Could you repeat the listing exactly, leaving out the pictures?

*** Begin section ***

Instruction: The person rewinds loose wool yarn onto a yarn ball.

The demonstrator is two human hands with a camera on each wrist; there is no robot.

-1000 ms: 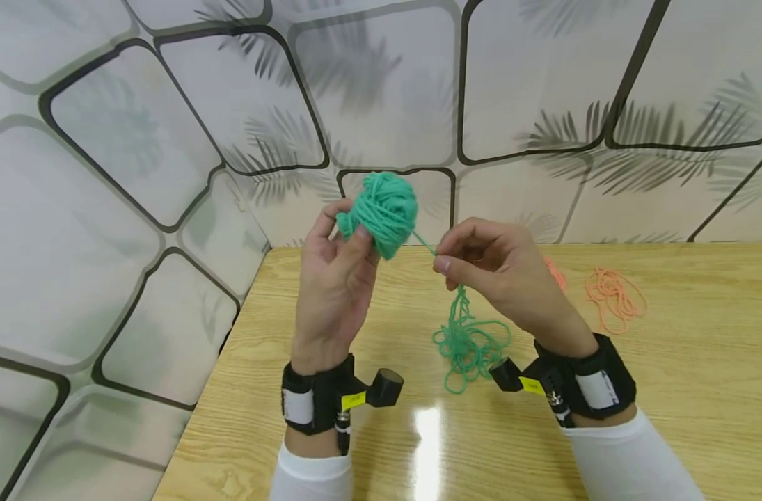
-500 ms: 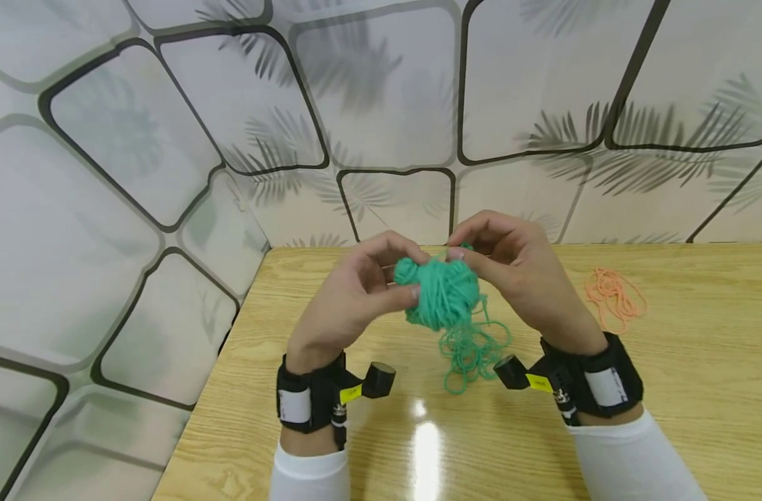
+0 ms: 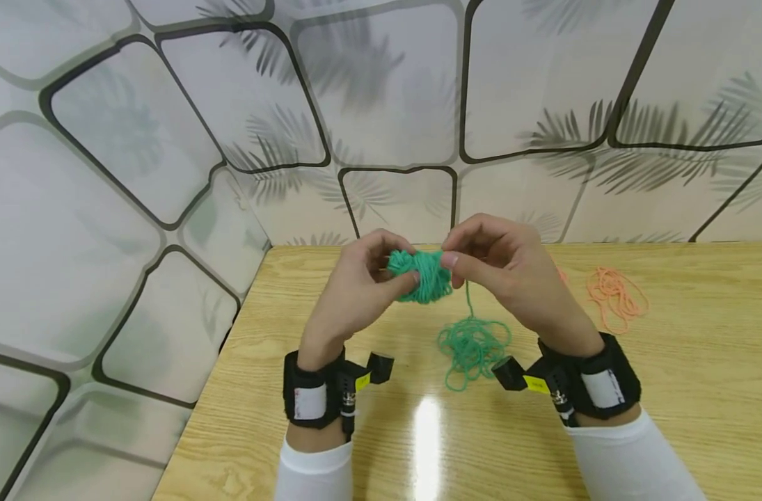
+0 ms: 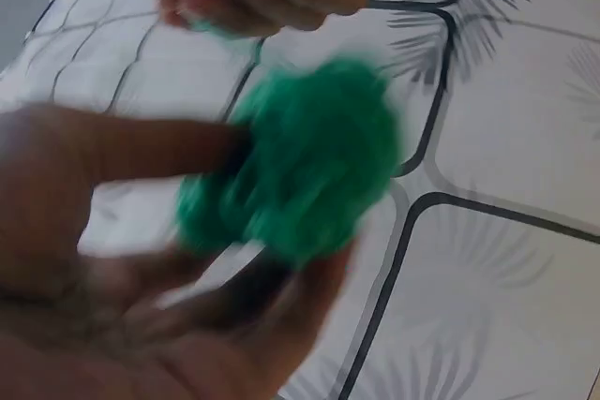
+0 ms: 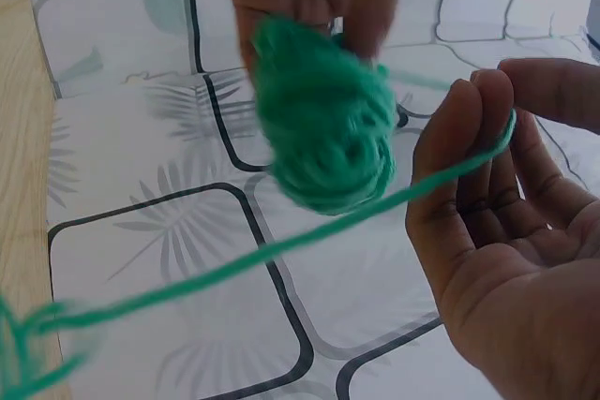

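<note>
A green ball of yarn (image 3: 426, 278) is held above the table between the thumb and fingers of my left hand (image 3: 358, 292). In the left wrist view the yarn ball (image 4: 323, 156) is blurred. Just right of it, my right hand (image 3: 502, 271) pinches the yarn strand (image 5: 281, 248) between thumb and fingertips, as the right wrist view shows. From there the strand runs down to a loose green yarn heap (image 3: 473, 344) on the table below.
The wooden table (image 3: 280, 431) meets a patterned wall covering (image 3: 393, 90) at its back edge. To the right lies a loose tangle of orange yarn (image 3: 615, 296). A black wrist strap with a camera sits on each wrist.
My left hand has brought the green yarn ball down and rightward, then slightly back left, turning it. My right hand stays nearly in place, still pinching the strand.
</note>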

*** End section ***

[Task solution]
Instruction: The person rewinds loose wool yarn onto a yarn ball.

The demonstrator is two human hands with a camera on each wrist; there is no robot.

-1000 ms: 
-500 ms: 
+0 ms: 
+0 ms: 
+0 ms: 

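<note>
A green ball of yarn (image 3: 426, 278) is held above the table between the thumb and fingers of my left hand (image 3: 358, 292). In the left wrist view the yarn ball (image 4: 323, 156) is blurred. Just right of it, my right hand (image 3: 502, 271) pinches the yarn strand (image 5: 281, 248) between thumb and fingertips, as the right wrist view shows. From there the strand runs down to a loose green yarn heap (image 3: 473, 344) on the table below.
The wooden table (image 3: 280, 431) meets a patterned wall covering (image 3: 393, 90) at its back edge. To the right lies a loose tangle of orange yarn (image 3: 615, 296). A black wrist strap with a camera sits on each wrist.
My left hand has brought the green yarn ball down and rightward, then slightly back left, turning it. My right hand stays nearly in place, still pinching the strand.
</note>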

Nothing else belongs in the output.